The rupiah fell as much as 0.5 per cent to briefly hit 16,640 against the dollar on Tuesday, not far from its record low of 16,800 in June 1998, the year of the downfall of Suharto, Indonesia’s former longtime dictator.

Bank Indonesia, the country’s central bank, told the Financial Times that it had intervened in bond and currency markets on Tuesday “to ensure the stability of the rupiah exchange rate and maintain the balance of foreign exchange demand and supply, thereby maintaining market confidence”.

The bank added that recent moves in the rupiah “are primarily driven by global factors that remain highly uncertain . . . These include Trump’s tariff policies and their impact on other countries, the Fed’s potentially more hawkish policy and ongoing geopolitical tensions.”

Even though the central bank blamed external factors, investors have primarily been spooked by the greater fiscal largesse by former army general Prabowo. His flagship programme to provide free lunches to schoolchildren and pregnant mothers has cost an estimated $28bn a year and put a huge strain on government finances. Indonesia posted an unexpected budget deficit for the first two months of the year.

Signs of an economic slowdown have also damped investor interest. A sluggish economy could force the central bank to cut interest rates, adding further pressure on the currency, say analysts.

“The big picture is that of a fiscally less responsible government,” said Viktor Szabo, a fund manager at Aberdeen Investments.

The rupiah has been the worst-performing currency among Asia’s biggest economies this year, down almost 3 per cent against the dollar. The benchmark Jakarta stock index has also shed about 14 per cent in dollar terms since the start of 2025.

Indonesia was one of the biggest casualties of a currency crisis that began with the Thai baht in 1997 before it spread across Asia and forced Indonesia and other countries into IMF bailouts. Economic misery then inflamed street protests that helped bring down the Suharto regime.

The crisis was a defining moment for a generation of Asian monetary policymakers who, ever since, have built up foreign exchange reserves and readily intervened in markets to ensure a repeat could never happen.

Indonesia has eaten into its own roughly $154bn reserves pile by about $1.5bn to fund interventions in the first two months of this year, according to central bank data. It has been regularly intervening in the spot, non-deliverable forwards and bond markets to support the currency.

“We look for relative rupiah underperformance to extend into the second quarter despite a likely softer dollar outlook in the short term,” Barclays analysts said in a research report on Tuesday, citing fiscal pressures and negative foreign investor sentiment towards Indonesian assets.

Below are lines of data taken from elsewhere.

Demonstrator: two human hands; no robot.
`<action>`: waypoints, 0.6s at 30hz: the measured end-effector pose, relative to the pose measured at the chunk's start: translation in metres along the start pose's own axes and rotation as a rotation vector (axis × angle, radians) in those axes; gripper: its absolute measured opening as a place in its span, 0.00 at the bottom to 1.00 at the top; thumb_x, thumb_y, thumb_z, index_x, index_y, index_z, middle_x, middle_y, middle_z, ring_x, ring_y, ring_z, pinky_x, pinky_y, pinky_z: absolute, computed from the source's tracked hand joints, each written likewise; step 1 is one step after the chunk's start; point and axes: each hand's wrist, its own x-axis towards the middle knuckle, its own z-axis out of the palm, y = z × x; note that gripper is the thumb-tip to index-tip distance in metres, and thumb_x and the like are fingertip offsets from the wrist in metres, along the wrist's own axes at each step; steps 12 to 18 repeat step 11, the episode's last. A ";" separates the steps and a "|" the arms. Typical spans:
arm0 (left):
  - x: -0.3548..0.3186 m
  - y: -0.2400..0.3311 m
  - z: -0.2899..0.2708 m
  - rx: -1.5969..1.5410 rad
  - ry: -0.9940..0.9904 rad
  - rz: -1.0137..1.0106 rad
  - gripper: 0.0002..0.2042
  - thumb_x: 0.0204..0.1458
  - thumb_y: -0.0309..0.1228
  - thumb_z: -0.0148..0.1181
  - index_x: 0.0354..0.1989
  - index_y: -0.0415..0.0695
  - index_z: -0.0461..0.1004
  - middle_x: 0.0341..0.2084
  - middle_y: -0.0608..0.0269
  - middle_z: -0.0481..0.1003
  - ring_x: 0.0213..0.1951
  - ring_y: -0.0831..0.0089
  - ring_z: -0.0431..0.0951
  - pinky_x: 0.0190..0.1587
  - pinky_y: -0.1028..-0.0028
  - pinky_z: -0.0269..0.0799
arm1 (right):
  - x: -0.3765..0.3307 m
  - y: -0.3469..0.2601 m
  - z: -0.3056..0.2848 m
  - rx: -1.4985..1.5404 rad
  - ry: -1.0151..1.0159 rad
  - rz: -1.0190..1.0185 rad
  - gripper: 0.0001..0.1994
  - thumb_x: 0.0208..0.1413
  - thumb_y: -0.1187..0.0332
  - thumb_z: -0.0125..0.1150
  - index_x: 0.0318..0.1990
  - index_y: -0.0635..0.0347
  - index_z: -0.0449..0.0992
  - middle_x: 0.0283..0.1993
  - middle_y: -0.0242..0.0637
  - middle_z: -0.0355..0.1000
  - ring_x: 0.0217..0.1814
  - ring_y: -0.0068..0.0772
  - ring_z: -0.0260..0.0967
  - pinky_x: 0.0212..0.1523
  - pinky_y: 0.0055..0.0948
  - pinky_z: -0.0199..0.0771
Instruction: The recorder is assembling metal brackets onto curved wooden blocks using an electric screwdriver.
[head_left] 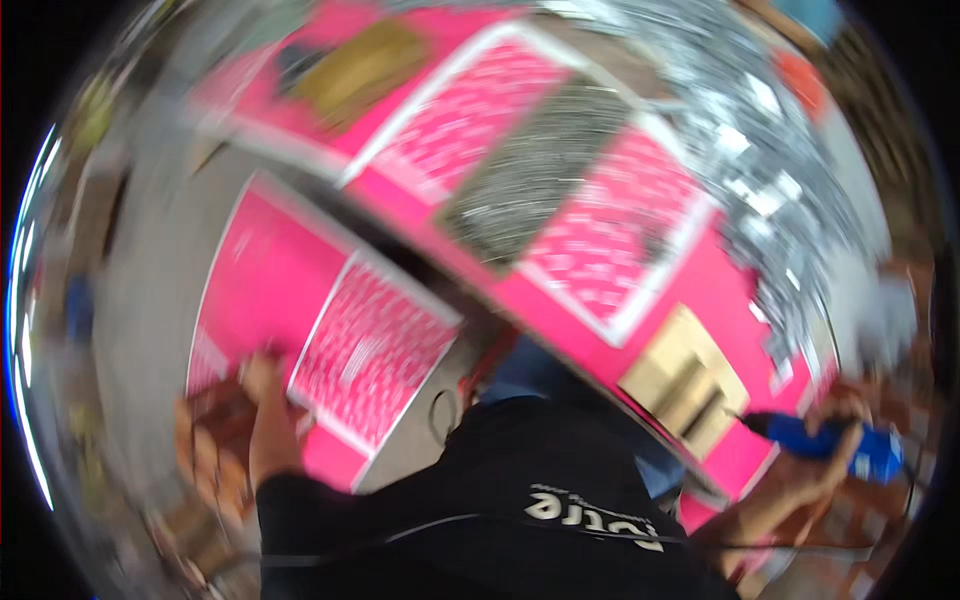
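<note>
The picture is heavily motion-blurred. My right hand [825,455] at the lower right grips a blue hand-held tool [830,440] whose dark tip points left toward a tan cardboard block [685,380] on a pink board [560,300]. My left hand [268,420] at the lower left rests on the edge of a second pink sheet [270,280], beside a white-framed pink printed panel [370,350]. My black-sleeved arm and black top [480,500] fill the lower middle.
More white-framed pink panels [610,240] and a grey glittery patch [540,170] lie on the long board. A silvery glittering heap [760,170] spreads at the upper right. Brownish items [205,450] sit by my left hand. A grey surface [150,290] lies left.
</note>
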 end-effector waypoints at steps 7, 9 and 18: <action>-0.006 0.046 -0.105 0.033 0.813 -0.034 0.30 0.53 0.58 0.50 0.57 0.48 0.69 0.45 0.52 0.73 0.46 0.57 0.73 0.45 0.58 0.72 | -0.033 0.002 -0.022 0.093 0.339 -0.127 0.15 0.52 0.68 0.61 0.44 0.63 0.66 0.32 0.41 0.68 0.22 0.34 0.68 0.25 0.31 0.72; 0.012 0.084 -0.169 -0.433 1.146 0.355 0.29 0.52 0.53 0.57 0.56 0.46 0.70 0.44 0.52 0.74 0.43 0.57 0.73 0.45 0.60 0.70 | -0.045 0.005 -0.044 0.103 0.384 -0.182 0.12 0.53 0.70 0.59 0.42 0.63 0.67 0.34 0.41 0.68 0.23 0.34 0.69 0.27 0.31 0.72; 0.006 0.156 -0.206 -1.297 0.373 0.245 0.25 0.54 0.29 0.58 0.62 0.43 0.62 0.56 0.46 0.67 0.53 0.57 0.69 0.57 0.54 0.62 | -0.045 0.016 -0.046 0.150 0.348 -0.176 0.10 0.54 0.71 0.57 0.42 0.62 0.67 0.35 0.41 0.68 0.25 0.34 0.69 0.30 0.29 0.72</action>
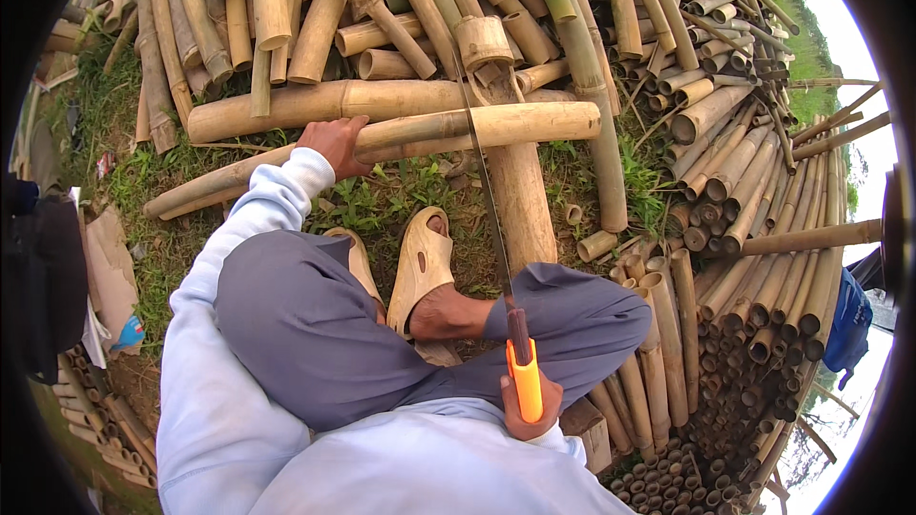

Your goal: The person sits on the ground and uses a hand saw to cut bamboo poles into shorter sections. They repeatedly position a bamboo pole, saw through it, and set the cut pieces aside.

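Note:
My left hand is wrapped round a long bamboo pole that lies slantwise in front of my feet. In my right hand, by my right thigh, is the orange handle of a hand saw. Its long dark blade points away from me and crosses the pole to the right of my left hand. Beneath the pole's right part is a thick bamboo post with a notched far end. I cannot tell how deep the blade sits in the pole.
Beyond the pole, a thick bamboo log lies crosswise under heaped bamboo pieces. More cut bamboo tubes are stacked on the right. My sandals rest on grass. A torn cardboard piece is at left, a blue bag at far right.

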`<state>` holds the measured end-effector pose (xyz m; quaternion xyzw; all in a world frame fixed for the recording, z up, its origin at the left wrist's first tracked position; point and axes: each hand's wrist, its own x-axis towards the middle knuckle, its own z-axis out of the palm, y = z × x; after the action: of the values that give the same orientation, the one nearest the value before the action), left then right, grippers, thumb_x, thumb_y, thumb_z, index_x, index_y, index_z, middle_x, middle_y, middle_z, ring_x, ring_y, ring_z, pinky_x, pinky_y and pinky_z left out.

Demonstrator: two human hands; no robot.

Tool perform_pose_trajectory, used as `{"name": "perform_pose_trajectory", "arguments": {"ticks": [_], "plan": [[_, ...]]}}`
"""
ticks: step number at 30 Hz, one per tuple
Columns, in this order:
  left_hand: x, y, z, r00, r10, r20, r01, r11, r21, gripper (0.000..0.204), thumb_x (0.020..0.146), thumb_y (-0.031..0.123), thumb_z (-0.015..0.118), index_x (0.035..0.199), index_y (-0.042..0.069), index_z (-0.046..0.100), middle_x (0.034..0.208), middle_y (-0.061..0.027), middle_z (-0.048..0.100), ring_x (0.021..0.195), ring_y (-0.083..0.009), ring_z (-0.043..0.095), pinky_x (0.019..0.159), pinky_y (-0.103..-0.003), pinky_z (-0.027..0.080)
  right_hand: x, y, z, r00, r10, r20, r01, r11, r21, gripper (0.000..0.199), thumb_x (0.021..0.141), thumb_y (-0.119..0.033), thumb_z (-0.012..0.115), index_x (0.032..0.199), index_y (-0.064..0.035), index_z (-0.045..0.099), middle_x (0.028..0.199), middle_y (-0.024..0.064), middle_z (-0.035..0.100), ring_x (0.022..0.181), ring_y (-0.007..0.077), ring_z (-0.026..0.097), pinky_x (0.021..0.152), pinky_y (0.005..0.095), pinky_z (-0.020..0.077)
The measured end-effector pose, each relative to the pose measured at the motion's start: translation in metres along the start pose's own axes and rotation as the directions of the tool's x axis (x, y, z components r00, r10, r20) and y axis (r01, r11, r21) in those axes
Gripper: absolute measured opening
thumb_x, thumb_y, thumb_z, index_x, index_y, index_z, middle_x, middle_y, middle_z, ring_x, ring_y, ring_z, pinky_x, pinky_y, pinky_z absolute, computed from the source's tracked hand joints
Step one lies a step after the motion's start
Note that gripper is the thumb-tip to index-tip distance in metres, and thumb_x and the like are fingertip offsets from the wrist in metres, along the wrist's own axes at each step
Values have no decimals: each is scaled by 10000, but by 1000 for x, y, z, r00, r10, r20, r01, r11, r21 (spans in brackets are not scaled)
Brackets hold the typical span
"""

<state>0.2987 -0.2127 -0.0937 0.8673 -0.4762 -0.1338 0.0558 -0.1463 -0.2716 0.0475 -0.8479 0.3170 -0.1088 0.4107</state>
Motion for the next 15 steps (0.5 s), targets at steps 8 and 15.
{"name": "perform_pose_trajectory", "arguments": {"ticks": [8,15], "plan": [[20,0,-9,991,-37,132,41,999,-27,833,670,508,865,1372,137,612,1055,-190,756,977,-372,726,907,-467,567,163,26,51,997,-57,-51,69,960,270,144,936,-52,727,1046,18,666,741,17,606,639,90,541,592,272,456],[15,1,-9,993,-49,107,48,999,13,836,675,503,866,1377,125,614,1049,-198,756,972,-371,727,906,-453,564,160,11,57,995,-40,-86,64,953,297,197,938,-100,768,1032,8,633,784,-10,593,685,79,534,637,240,462]]}}
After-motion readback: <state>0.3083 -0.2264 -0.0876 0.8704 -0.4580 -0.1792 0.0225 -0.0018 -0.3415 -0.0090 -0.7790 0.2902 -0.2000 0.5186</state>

Indonesian companies, meanwhile, are bearing the brunt of competition from cheap Chinese goods diverted to emerging markets. This flow could increase if the US adds to tariffs on China. Sritex, one of the country’s biggest garment companies, closed operations last month.

Observers are now focused on the governance of a new sovereign wealth fund.

The Danantara fund named billionaire investor Ray Dalio and former Thai prime minister Thaksin Shinawatra among its foreign advisers this week, but investors are cautious about political influence on a portfolio that will include several state-owned companies.

“We think that there is still uncertainty on the execution and operation of the fund, which could keep markets volatile given the government’s aggressive spending plans,” said JPMorgan analysts.